Curiosidades do livro
- Controvérsia e Censura: Publicada em 1889, "Sonata a Kreutzer" foi extremamente controversa e chegou a ser censurada na Rússia e em outros países (como nos EUA, onde foi banida pelos correios) devido às suas visões radicais sobre o casamento, a sexualidade e a crítica à "prostituição legalizada" do matrimónio. O próprio Czar Alexandre III teve de intervir para permitir a sua publicação na Rússia.
- Reação da Esposa de Tolstói: Sofia Tolstói, a esposa do autor, ficou profundamente perturbada com a novela, sentindo que ela difamava o casamento e as mulheres em geral, e que refletia negativamente sobre a sua própria relação com Tolstói. Ela escreveu um posfácio à obra, tentando atenuar a visão do marido e defender o valor do casamento e da maternidade.
- Epílogo de Tolstói: Devido à controvérsia e aos mal-entendidos gerados pela novela, Tolstói sentiu-se compelido a escrever um "Posfácio à Sonata a Kreutzer", onde explicava mais detalhadamente as suas ideias sobre a castidade, o casamento e o ideal cristão, tentando clarificar que a sua intenção não era condenar o casamento em si, mas as suas deturpações sociais.

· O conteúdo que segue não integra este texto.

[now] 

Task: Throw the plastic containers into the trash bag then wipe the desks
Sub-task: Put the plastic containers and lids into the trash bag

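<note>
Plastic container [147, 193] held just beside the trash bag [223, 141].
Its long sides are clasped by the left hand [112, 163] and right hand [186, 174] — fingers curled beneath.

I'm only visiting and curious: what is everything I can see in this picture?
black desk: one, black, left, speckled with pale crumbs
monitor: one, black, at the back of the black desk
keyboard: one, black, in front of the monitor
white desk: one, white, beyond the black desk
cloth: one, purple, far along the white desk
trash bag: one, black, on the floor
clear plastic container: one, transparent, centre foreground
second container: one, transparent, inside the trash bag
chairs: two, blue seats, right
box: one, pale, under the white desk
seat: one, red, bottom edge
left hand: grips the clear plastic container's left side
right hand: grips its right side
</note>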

- Inspirada pela Música: O título da novela refere-se à Sonata para Violino nº 9 em Lá maior, Op. 47, de Ludwig van Beethoven, conhecida como "Sonata a Kreutzer". Tolstói era um grande apreciador de música, mas via nela um poder que poderia ser tanto sublime quanto perigoso, capaz de evocar paixões incontroláveis, como é ilustrado na história.
- Impacto Cultural: A novela inspirou diversas obras de arte, peças de teatro, óperas e filmes. Por exemplo, o compositor checo Leoš Janáček criou o seu Quarteto de Cordas nº 1, subtitulado "Sonata a Kreutzer", em resposta à obra de Tolstói.